With no less dark circles than before and a few more white hair (due to stress), I am a teenager still struggling to get better. I have always known myself to be a fighter. Even my mom says so. I never learnt to give up. Quite a few days ago when I was sitting aimlessly, with no hopes left from life, a sudden idea struck my mind. Am I not the same girl who fought every depression, harassment, betrayal and ran her way towards victory? Am I not the same girl who wiped her tears and stood up every time? Yes, I am. I still am. Maybe a bit matured than before, maybe a bit stronger!

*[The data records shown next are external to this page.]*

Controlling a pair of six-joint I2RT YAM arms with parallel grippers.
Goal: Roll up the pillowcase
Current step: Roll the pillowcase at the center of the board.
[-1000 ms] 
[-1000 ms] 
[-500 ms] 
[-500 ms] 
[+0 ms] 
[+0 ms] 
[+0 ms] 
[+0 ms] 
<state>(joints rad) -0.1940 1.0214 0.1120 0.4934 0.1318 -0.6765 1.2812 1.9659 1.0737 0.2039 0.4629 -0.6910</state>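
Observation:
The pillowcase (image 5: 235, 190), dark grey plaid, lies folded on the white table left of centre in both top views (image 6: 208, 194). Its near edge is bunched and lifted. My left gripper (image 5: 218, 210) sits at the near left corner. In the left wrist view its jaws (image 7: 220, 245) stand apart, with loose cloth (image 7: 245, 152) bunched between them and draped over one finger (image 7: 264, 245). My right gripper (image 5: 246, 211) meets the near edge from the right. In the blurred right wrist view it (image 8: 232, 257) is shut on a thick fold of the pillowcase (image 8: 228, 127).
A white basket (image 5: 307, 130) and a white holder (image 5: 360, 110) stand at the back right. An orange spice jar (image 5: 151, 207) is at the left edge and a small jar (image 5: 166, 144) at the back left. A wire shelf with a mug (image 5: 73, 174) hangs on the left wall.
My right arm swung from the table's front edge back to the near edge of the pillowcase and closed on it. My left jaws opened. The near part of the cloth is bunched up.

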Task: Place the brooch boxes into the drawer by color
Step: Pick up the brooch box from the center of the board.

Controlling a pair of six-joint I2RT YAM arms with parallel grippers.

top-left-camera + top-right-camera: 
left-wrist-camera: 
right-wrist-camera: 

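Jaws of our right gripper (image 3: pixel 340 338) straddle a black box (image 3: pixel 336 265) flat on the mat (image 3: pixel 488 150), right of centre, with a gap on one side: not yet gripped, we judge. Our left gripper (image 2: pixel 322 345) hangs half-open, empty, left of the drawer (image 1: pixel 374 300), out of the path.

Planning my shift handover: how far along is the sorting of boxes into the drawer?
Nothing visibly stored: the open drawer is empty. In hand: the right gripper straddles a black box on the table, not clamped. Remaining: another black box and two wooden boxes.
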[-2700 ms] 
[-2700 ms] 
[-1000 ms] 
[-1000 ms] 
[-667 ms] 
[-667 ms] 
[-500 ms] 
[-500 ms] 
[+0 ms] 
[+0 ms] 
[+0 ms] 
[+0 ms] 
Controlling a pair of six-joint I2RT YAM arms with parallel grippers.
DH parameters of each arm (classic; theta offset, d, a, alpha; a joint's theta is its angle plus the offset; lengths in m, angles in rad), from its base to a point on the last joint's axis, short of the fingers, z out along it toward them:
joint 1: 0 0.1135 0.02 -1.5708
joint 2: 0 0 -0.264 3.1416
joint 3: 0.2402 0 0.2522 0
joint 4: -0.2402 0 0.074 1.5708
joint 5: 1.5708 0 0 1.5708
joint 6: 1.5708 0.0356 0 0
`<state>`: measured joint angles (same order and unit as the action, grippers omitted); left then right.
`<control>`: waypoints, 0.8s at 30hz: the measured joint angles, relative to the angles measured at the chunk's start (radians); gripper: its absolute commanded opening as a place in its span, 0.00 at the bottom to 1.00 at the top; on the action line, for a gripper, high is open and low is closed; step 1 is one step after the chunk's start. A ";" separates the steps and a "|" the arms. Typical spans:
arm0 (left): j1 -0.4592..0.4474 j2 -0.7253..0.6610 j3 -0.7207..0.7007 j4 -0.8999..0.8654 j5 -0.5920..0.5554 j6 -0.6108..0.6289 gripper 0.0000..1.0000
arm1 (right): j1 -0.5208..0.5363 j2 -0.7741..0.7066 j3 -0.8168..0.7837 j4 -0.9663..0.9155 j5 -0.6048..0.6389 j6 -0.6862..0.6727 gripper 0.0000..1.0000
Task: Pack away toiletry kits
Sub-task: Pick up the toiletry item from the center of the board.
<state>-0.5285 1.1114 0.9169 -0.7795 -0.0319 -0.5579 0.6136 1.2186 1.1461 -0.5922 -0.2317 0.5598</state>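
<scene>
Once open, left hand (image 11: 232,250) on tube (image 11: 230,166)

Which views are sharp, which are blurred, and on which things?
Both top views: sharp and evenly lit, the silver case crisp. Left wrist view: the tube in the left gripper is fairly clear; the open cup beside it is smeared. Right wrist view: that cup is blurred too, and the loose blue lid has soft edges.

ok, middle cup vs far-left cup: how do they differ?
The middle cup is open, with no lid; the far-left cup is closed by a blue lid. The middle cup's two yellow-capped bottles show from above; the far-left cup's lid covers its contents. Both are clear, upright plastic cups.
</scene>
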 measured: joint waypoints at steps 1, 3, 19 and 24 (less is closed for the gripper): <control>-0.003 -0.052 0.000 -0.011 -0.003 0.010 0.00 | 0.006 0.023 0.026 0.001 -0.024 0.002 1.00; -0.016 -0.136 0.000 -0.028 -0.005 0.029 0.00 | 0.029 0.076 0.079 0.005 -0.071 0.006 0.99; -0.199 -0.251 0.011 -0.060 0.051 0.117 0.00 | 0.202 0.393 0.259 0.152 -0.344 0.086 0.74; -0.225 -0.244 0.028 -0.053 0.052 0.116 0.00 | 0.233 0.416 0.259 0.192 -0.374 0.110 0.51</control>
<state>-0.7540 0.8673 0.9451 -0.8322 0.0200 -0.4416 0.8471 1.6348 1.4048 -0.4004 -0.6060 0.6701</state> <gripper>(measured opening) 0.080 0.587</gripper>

I had my National Level Exam today. I didn’t freak out at all. I was calm. It went well. I do not cry under my pillow anymore. I am so satisfied with life. A gentle calmness, as if, has cast it’s spell on me. No amount of insult shatters me anymore, no amount of failure stops me. It seems a kind of “Emotional Immunity” I have developed in me. Withstanding so much pressure, stress, expectation was enough of an exercise for my little brain. It now reacts no more.
The one thing I learnt is, Expectation is good but too much may ruin you. Never expect anything in excess cause you can’t foresee the future. You never know what turn it takes. Time has the ultimate power.
The day I left immense expectations, I got a “New Smile” on my face. A new calmness and emotional balance has grabbed me. I ain’t restless anymore. Maybe this teenager has not much experience but from the little she has she can say for sure, Life is beautiful. We just overlook it’s beauty to meet what we think is beautiful!
As for, How am I?
I am fine with a new found smile and a new “Beautiful Life”!